_The task_:
Keep only the lines of the data below that contain "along", and copy them.

─── Recorded data ───

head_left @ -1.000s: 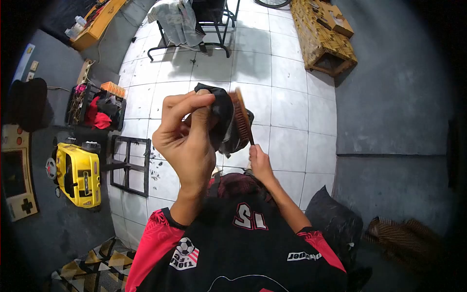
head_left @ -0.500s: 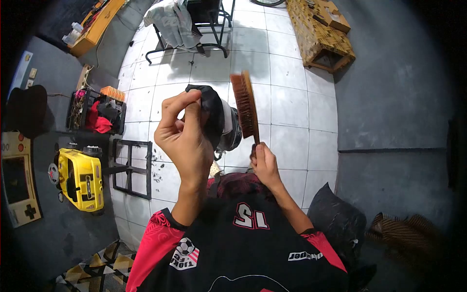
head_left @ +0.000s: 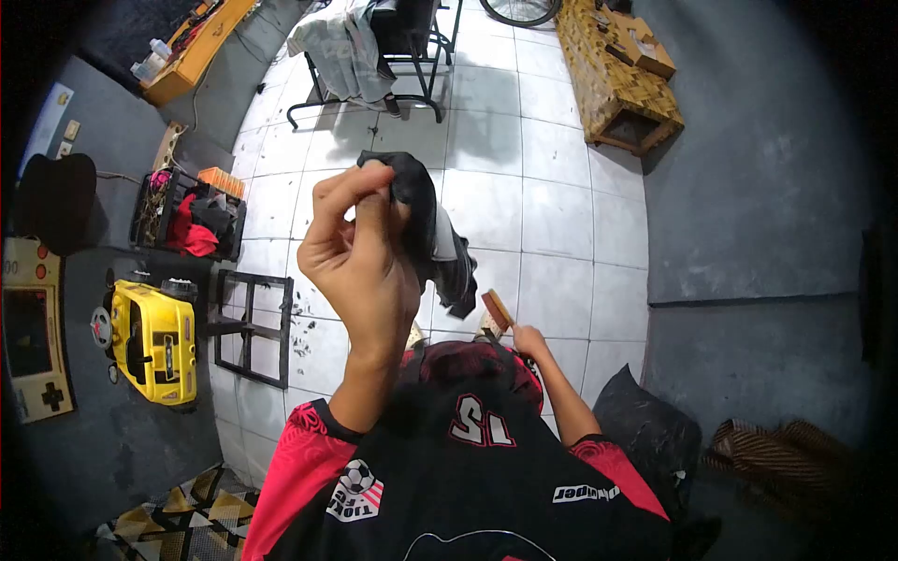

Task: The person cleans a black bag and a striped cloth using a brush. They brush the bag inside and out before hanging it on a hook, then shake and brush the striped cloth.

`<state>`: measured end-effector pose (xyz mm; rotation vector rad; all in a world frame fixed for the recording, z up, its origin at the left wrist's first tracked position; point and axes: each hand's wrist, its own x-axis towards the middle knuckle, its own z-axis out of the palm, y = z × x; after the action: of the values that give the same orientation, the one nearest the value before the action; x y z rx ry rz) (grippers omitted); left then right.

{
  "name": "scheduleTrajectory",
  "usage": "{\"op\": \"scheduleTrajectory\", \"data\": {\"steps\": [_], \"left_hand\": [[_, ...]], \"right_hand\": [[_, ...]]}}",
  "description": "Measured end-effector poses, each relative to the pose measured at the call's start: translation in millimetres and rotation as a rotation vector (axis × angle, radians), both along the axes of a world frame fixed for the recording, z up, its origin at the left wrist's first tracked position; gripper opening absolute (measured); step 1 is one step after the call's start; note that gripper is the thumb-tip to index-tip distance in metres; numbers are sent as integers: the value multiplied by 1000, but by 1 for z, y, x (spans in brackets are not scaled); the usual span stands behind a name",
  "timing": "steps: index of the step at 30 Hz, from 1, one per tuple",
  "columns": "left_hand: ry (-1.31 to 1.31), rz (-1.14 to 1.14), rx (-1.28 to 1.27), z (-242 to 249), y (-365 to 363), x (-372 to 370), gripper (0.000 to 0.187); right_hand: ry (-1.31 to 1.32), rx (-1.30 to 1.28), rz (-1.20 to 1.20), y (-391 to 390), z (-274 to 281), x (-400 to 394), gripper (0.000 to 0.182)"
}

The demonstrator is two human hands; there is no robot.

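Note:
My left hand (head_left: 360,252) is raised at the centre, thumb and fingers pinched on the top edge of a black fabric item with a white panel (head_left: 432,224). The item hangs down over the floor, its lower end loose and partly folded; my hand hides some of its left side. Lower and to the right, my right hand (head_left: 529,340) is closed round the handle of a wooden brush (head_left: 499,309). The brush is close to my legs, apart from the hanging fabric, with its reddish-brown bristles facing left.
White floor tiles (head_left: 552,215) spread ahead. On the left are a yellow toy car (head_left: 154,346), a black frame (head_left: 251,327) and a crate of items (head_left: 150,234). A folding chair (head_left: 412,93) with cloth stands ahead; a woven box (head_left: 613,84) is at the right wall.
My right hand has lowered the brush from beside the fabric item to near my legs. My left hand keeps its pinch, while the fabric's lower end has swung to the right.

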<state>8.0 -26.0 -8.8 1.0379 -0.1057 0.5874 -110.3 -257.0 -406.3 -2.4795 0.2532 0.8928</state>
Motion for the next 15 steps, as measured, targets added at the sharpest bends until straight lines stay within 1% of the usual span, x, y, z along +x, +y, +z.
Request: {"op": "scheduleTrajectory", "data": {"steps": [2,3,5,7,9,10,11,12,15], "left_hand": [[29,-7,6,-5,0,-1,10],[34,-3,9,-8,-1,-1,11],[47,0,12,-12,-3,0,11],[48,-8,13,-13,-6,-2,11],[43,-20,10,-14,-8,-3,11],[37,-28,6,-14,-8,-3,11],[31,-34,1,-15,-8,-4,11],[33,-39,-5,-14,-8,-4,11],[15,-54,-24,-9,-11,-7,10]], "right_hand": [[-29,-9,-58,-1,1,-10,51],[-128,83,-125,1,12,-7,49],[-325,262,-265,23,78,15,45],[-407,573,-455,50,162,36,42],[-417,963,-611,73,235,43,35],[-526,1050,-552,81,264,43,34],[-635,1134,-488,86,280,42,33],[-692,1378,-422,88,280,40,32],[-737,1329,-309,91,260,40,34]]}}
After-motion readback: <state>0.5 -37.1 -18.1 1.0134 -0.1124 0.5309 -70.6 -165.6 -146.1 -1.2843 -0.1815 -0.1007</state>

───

_Exercise response_:
  "description": "Measured end-effector poses, each relative to the pose measured at the call's start: translation in millimetres and rotation as a rotation vector (axis × angle, radians), both along the axes of a world frame fixed for the recording, z up, its origin at the left wrist's first tracked position; gripper opening absolute (measured); step 1 is one step after the call's start; note that gripper is the thumb-tip to index-tip distance in metres; numbers are sent as integers: the value multiplied by 1000, but by 1 for z, y, x (spans in brackets are not scaled); the usual span stands behind a name",
Motion for the next 15 steps, as measured, targets added at the sharpest bends until straight lines stay within 1% of the usual span, x, y, z along +x, +y, +z.

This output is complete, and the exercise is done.